C’est là qu’intervient DXO Pure RAW, un logiciel qui peut se greffer à Lightroom en module externe pour faire le boulot à votre place. DXO Pure RAW a pour fonction principale de supprimer le bruit et de rajouter de la netteté à votre photographie, à condition bien entendu que celle-ci soit au format RAW. DXO Pure RAW peut travailler également sans Lightroom pour vous générer un fichier DNG, JPG ou TIFF.

C’est Adrien Coquelle qui, sur sa chaîne Pose Nature, présentait le produit DXO de manière assez convaincante, suffisamment du moins pour que j’essaye le produit, DXO propose en effet une licence de test de 31 jours. Et comme j’ai fait quelques images d’astronomie et de concerts ces derniers temps, j’avais du matériel bruité à souhait pour vérifier les performances de Pure RAW.

J’avoue qu’à la base j’étais assez sceptique sur les performances annoncées de l’outil, mais force est de constater que ça marche. Vous prenez votre RAW, vous lancez le traitement qui prend 10 à 20 secondes par image tout de même et vous obtenez un fichier DNG tout propre en sortie. Il ne reste plus qu’à le développer et le tour est joué.

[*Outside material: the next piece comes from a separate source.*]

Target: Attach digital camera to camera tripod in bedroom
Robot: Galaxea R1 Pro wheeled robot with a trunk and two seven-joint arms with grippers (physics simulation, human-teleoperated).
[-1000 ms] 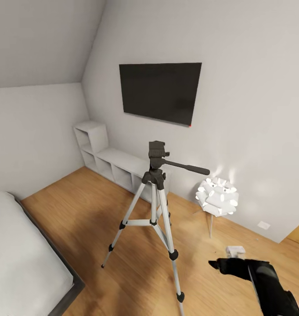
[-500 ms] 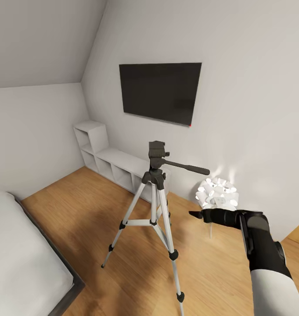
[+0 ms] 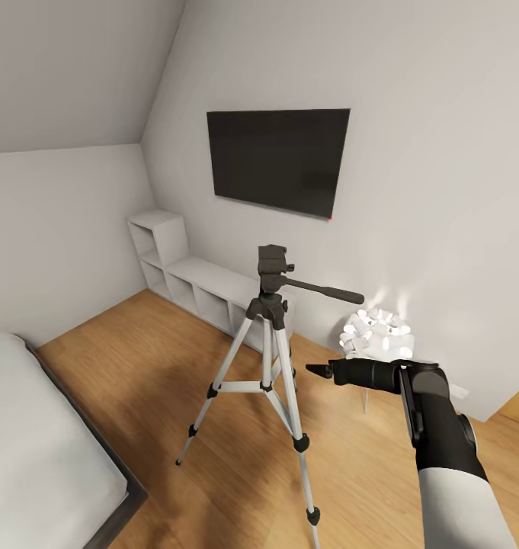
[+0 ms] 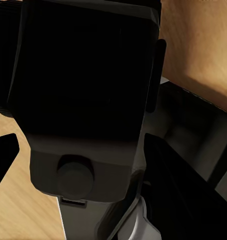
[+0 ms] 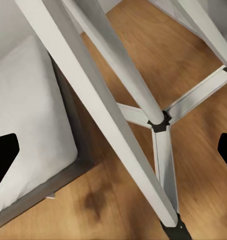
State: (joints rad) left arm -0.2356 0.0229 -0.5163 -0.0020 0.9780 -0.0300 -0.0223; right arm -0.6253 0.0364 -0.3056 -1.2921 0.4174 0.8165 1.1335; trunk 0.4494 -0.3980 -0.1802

Pour vous convaincre, voici trois exemple de développement Lightroom du même cliché à ISO 5000, f 2/8 au 1/100s pris avec le Nikon Z6 II au 24-70 mm. Ok un zoom un peu extrême sur la partie gauche en haut d’une photo de concert. Le premier est sans traitement de la luminance. Le second est le développement complet Lightroom avec le traitement du bruit. Et le dernier a d’abord été traité par DXO Pure Raw 3 puis j’ai appliqué les mêmes corrections Lightroom mais sans la luminance.

cliché complet en RAW
Lightroom sans traitement de la luminance
Lightroom avec luminance à 57
DXO Pure Raw 3 plus Lightroom sans luminance

Je crois qu’il n’y a pas photo.

Pour l’instant j’utilise la version démo gratuite de 31 jours pour vérifier si le logiciel tient bien ses promesses car c’est une dépense à 129 euros tout de même pour une licence à vie, mais les premiers essais sont assez bluffants pour que je me décide rapidement même si, comme sur la dernière photo, on peu constater quelques dérives chromatiques sur les lunettes.